▶ Work to complete
Would you restate the listing word for word, with the images omitted?

▶ Information provided
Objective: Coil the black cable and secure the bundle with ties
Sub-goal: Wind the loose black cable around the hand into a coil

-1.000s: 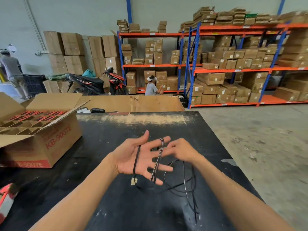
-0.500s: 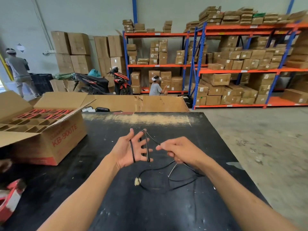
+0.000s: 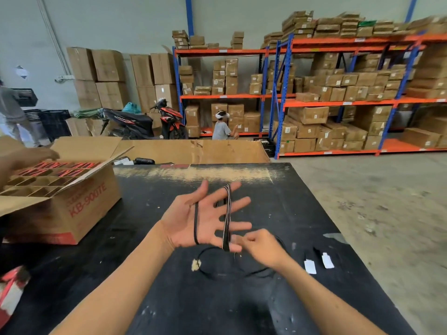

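Winding cable (image 3: 227, 221) around the spread left hand (image 3: 193, 221) over a black table (image 3: 154, 298).

Fingers of the left hand are splaying wide, palm up, with cable strands running across the palm and between the fingers; the right hand (image 3: 260, 247) is pinching the cable by the left fingertips, and slack is lying looped on the table just beneath both hands. Two white-tagged ties (image 3: 318, 262) are lying on the table to the right of the right hand. An open carton (image 3: 72, 209) at the left is showing red print reading "KB-900TE" on its side; its cardboard dividers are holding red packs in the far cells, while the near cells are looking bare. Another person's hand (image 3: 26, 158) is reaching over it.
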`<state>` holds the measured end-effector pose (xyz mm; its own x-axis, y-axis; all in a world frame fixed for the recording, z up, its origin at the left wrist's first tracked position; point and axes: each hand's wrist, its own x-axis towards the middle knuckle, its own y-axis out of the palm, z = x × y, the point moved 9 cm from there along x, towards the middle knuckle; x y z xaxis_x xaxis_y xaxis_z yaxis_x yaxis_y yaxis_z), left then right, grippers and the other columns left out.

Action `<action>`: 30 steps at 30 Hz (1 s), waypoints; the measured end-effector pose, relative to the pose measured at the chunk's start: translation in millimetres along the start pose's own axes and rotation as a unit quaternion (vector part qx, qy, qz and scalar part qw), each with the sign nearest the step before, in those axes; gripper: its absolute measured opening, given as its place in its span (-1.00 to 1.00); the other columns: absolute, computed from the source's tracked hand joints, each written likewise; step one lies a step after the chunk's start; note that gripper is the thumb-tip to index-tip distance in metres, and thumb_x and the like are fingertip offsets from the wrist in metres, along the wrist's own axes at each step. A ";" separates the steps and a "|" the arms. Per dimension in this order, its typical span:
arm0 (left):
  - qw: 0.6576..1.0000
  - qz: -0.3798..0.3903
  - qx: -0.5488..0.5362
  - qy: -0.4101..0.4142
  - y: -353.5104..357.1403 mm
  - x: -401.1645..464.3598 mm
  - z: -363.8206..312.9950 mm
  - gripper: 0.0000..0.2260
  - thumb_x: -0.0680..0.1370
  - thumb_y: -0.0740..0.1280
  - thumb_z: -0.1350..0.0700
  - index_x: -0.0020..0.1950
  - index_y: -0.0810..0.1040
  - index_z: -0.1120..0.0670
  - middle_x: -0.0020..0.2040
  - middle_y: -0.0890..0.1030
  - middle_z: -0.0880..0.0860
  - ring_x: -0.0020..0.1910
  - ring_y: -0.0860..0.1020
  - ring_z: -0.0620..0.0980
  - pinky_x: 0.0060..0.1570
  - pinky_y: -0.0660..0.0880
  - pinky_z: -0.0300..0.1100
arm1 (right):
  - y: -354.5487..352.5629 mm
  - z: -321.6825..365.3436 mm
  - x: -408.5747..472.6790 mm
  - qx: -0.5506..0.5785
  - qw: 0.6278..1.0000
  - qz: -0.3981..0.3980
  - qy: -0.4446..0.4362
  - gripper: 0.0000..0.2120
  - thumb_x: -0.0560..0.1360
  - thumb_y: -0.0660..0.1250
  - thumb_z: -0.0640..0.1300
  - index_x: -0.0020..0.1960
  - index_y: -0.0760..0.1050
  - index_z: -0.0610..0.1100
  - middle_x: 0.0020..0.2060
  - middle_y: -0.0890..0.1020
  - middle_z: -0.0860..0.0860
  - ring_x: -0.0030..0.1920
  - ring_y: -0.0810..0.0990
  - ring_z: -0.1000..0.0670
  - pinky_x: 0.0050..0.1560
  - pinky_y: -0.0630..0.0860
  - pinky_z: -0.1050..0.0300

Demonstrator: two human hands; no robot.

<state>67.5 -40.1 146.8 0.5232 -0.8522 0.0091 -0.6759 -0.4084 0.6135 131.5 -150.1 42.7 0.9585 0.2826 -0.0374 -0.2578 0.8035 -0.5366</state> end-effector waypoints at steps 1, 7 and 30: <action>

▶ Exercise answer
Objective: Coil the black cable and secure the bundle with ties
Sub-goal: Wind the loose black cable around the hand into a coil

-1.000s: 
-0.500s: 
+0.000s: 

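Winding cable (image 3: 227, 221) around the spread left hand (image 3: 193, 221) over a black table (image 3: 154, 298).

Fingers of the left hand are splaying wide, palm up, with cable strands running across the palm and between the fingers; the right hand (image 3: 260, 247) is pinching the cable by the left fingertips, and slack is lying looped on the table just beneath both hands. Two white-tagged ties (image 3: 318, 262) are lying on the table to the right of the right hand. An open carton (image 3: 72, 209) at the left is showing red print reading "KB-900TE" on its side; its cardboard dividers are holding red packs in the far cells, while the near cells are looking bare. Another person's hand (image 3: 26, 158) is reaching over it.
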`<state>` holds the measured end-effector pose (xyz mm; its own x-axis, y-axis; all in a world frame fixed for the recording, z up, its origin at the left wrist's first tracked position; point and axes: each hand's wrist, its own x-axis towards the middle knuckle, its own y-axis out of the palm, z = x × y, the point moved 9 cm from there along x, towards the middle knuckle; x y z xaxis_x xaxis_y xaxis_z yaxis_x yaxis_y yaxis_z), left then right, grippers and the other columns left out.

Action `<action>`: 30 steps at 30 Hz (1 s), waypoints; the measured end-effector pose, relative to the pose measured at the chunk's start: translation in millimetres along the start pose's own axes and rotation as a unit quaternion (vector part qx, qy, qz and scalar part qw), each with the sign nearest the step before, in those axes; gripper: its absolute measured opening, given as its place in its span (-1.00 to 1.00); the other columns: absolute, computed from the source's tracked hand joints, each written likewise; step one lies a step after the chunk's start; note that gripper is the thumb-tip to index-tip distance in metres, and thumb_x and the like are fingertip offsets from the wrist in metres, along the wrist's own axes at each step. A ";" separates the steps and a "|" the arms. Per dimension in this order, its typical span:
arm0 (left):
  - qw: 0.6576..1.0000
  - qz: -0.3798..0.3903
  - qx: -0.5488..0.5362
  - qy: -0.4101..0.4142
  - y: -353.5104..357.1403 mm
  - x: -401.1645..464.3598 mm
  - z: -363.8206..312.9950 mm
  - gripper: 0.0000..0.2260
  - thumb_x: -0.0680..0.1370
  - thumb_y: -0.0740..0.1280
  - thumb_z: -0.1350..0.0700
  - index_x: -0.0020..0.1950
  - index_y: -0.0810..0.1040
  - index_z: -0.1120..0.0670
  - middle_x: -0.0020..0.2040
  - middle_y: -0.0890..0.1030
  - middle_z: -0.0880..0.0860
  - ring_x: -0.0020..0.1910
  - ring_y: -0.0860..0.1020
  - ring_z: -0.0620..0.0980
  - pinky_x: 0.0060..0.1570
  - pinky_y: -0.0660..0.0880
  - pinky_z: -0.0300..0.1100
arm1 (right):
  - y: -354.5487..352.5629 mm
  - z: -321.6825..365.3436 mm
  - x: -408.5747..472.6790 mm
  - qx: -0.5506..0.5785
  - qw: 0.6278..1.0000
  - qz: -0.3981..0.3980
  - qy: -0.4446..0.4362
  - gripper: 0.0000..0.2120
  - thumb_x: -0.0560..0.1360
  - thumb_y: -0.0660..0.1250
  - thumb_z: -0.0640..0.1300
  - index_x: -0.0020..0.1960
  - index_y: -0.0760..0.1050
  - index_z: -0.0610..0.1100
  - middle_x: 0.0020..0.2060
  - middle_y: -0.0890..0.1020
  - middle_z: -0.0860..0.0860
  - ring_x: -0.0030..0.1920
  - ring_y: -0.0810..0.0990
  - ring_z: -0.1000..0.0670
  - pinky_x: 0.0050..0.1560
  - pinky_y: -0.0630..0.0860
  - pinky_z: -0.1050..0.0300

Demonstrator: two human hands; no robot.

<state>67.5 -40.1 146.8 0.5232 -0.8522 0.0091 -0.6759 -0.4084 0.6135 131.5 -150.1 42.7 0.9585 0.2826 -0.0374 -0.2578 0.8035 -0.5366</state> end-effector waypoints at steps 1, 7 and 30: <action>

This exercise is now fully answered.